Activity :: Your answer must consist of exactly the lines below, starting with the line with "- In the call" and going on through the line with "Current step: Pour", and nothing else.

Information supplied ::
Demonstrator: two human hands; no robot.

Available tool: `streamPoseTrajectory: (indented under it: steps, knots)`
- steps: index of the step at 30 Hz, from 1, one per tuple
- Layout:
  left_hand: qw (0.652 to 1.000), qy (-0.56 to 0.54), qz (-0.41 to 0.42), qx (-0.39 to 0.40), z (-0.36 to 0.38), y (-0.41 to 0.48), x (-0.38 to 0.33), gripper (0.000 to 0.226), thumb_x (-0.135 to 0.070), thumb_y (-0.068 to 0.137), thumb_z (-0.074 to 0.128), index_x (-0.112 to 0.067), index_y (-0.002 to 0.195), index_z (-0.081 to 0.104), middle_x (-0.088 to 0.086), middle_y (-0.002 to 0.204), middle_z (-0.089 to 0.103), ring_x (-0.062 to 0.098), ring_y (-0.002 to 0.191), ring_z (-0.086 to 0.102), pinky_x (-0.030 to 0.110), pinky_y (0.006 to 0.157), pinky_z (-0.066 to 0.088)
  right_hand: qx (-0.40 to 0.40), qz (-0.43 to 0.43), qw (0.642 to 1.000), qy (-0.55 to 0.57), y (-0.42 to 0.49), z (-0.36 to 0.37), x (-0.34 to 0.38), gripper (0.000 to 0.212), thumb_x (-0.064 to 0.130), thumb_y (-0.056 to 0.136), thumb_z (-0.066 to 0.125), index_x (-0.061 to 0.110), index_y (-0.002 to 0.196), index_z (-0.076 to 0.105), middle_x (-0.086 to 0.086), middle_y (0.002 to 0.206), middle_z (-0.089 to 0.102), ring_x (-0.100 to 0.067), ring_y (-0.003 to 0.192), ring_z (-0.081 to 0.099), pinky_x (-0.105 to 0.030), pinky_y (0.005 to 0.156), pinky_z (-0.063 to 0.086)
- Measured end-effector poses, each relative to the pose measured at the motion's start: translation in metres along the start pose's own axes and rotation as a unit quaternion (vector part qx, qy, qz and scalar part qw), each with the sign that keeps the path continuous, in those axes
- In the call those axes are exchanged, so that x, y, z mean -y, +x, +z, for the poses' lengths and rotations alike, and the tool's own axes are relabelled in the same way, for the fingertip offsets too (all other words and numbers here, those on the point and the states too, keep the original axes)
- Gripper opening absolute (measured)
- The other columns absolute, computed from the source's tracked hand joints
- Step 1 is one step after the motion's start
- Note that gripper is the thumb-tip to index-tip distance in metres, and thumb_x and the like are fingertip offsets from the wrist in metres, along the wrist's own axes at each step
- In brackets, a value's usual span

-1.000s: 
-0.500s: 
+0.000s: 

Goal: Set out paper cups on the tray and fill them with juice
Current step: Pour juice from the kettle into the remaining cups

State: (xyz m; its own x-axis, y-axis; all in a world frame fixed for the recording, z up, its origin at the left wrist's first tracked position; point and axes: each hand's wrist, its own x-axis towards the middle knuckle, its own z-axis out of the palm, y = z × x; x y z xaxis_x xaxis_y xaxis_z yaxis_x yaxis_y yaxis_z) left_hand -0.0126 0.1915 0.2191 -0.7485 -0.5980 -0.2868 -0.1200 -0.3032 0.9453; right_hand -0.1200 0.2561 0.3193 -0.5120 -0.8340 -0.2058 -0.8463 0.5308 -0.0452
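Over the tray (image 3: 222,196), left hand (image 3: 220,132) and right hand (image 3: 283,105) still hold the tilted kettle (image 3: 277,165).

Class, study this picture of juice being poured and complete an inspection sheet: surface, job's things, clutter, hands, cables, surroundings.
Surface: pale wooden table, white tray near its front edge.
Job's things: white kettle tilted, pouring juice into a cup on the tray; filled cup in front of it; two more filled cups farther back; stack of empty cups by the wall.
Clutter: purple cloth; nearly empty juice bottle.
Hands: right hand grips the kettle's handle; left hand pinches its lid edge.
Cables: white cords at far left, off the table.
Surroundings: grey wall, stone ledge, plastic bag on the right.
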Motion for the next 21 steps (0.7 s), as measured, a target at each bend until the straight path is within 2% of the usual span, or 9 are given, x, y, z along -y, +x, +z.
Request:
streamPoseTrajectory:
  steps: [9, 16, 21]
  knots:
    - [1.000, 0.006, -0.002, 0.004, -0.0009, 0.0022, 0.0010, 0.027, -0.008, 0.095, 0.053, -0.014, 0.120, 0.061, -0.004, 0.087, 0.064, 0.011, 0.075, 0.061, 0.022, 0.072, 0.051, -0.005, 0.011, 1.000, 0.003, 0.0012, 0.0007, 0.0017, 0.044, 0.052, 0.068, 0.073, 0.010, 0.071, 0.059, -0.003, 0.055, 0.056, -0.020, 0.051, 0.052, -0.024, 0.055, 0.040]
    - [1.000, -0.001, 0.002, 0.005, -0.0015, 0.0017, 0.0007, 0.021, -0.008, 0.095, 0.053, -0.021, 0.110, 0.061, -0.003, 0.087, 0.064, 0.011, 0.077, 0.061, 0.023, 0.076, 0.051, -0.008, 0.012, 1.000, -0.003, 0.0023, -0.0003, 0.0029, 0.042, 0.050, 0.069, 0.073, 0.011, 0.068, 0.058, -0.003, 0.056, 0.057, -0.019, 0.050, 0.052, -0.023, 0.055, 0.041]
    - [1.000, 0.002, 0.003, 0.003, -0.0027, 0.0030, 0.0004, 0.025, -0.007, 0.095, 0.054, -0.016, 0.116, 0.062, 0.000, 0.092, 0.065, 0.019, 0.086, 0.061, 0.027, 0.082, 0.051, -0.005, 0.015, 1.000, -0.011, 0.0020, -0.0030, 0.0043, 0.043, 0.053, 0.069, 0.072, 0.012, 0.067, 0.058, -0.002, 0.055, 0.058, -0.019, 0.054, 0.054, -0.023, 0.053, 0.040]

Result ::
- In the call those axes are exchanged, so that x, y, z mean -y, +x, +z, for the poses' lengths and rotations alike, and the tool's own axes are relabelled in the same way, for the fingertip offsets too (all other words and numbers here, those on the point and the states too, keep the original axes)
- Gripper opening absolute (measured)
- The other columns absolute, computed from the source's tracked hand joints
- Step 1 is one step after the motion's start
- Note that gripper is the thumb-tip to index-tip distance in metres, and thumb_x and the like are fingertip offsets from the wrist in metres, along the wrist's own axes at each step
- In brackets, a value's usual span

-1.000s: 
-0.500s: 
+0.000s: 

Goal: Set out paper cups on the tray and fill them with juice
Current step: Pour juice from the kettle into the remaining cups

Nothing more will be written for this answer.